Language falls out of the same decision, and it reaches further than you expect. Those stage names are per tenant and per locale. "Under review" is a label a client reads, and one client reads it in English while another reads it in Arabic, and underneath it is the same stage. So the stage name is a lookup keyed by tenant and language, not a string sitting in the source. Language lives in the data here, the same way the ideas do. An idea submitted and argued over in Arabic has to stay legible to an approver working in English, which means the language is a property of the content and the workflow both, right down to the vocabulary of the stages. Even your workflow's own words are a table.

Promote, do not copy

When an idea clears its last approval it becomes a project. The obvious implementation is an insert into a projects table and a status flag on the old idea. We nearly did that, and I am glad we stopped.

A project that began life as an idea carries an argument with it. Who proposed it, who pushed back, what changed between the first draft and the version that got funded, whose name is on the sponsorship. Copy the idea into a fresh table and you sever that thread on precisely the day the project is most exposed to the question "why are we doing this at all". So we treated the transition as a promotion. The entity keeps its identity and its history and simply gains a project nature. One lineage, an audit trail that runs unbroken from first submission through to delivery tracking. Six months on, when a new sponsor asks why some project exists, the answer is one query back through the approvals that paid for it, rather than an archaeology dig across two tables that were never designed to be joined.

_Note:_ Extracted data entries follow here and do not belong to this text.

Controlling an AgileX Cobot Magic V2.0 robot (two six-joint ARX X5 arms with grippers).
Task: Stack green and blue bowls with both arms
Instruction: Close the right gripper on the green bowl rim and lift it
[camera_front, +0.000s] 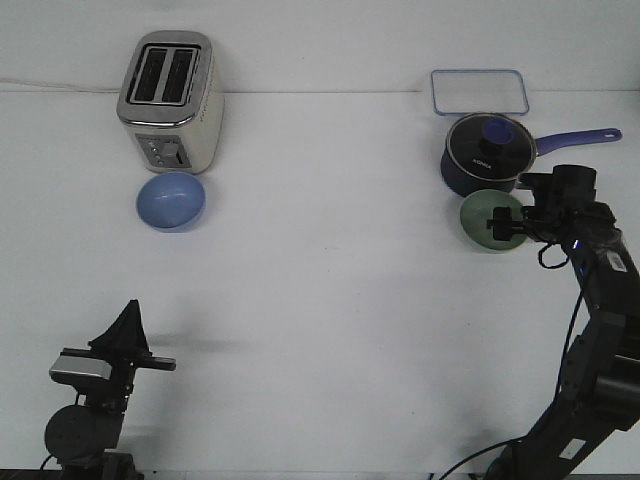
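Note:
The light blue bowl (172, 200) sits on the white table just in front of the toaster, at the back left. The pale green bowl (484, 218) sits at the right, just in front of the navy saucepan. My right gripper (507, 225) reaches over the green bowl's right rim; its fingers are dark against the bowl and I cannot tell whether they are closed on the rim. My left gripper (131, 310) is low at the front left, far from both bowls, its fingers together in a point and empty.
A cream toaster (170, 100) stands at the back left. A dark navy saucepan with a glass lid (488, 152) stands behind the green bowl, its handle pointing right. A clear, blue-rimmed container (478, 92) lies at the back right.

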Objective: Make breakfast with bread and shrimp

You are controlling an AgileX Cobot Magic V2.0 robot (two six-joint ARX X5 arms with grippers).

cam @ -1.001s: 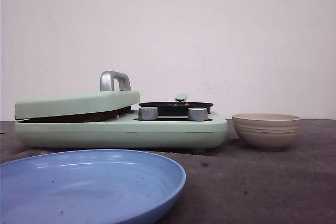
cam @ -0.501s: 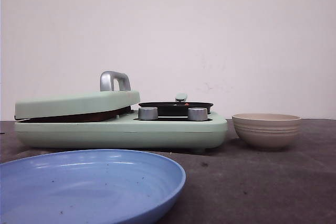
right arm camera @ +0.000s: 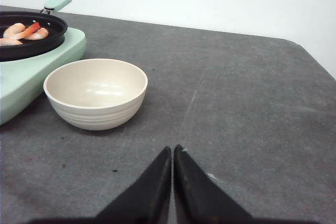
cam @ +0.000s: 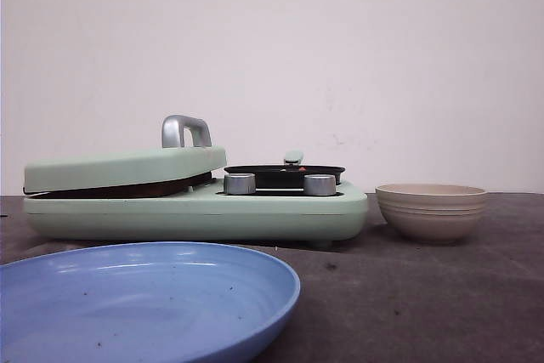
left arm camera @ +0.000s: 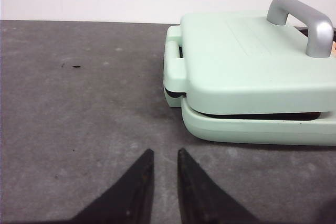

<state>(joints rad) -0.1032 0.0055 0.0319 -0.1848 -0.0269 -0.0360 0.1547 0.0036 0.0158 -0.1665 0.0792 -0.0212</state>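
The bread stayed hidden under the closed lid (left arm camera: 252, 56) (only a dark seam showed). Shrimp (right arm camera: 23, 31), perhaps three, lay in the black pan (right arm camera: 31, 43). One bowl (right arm camera: 95, 93), one plate (cam: 144, 299). Left pincer (left arm camera: 164, 157) slightly apart; right pincer (right arm camera: 172, 152) together.

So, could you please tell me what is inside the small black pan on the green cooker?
The black pan holds a few orange-pink shrimp, seen in the right wrist view. The rest of the pan runs out of frame, and the front view shows only its rim, so anything else inside is hidden.
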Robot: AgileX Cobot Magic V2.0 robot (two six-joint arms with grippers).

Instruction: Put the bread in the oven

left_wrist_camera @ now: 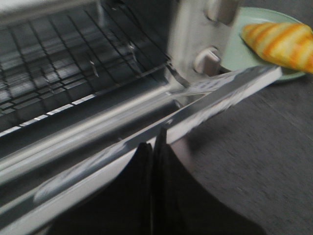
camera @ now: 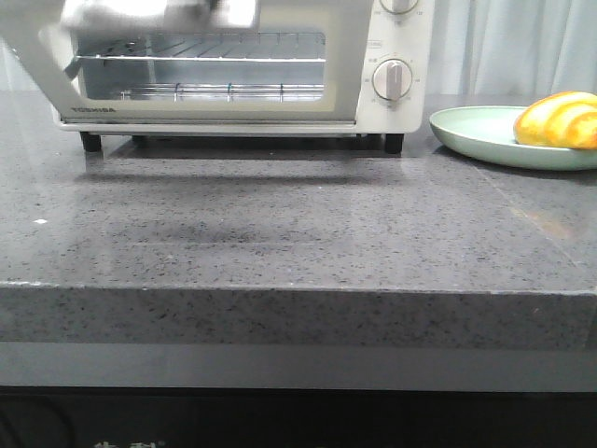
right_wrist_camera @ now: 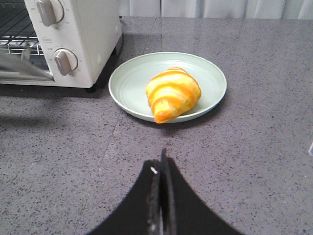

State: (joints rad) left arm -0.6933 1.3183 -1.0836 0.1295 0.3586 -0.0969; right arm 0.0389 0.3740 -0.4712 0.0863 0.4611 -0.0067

The thing I would say to anyone starting one of these: the multi-tenant call is not a feature you get to sequence on a roadmap. It is the shape of your first table. We put tenant_id and the row-level security policy in before there was a login screen, and at the time it felt like effort spent ahead of any need. It was the cheapest that work would ever be. Every week you wait, the retrofit costs a little more, until the week it stops being a retrofit and becomes a fork.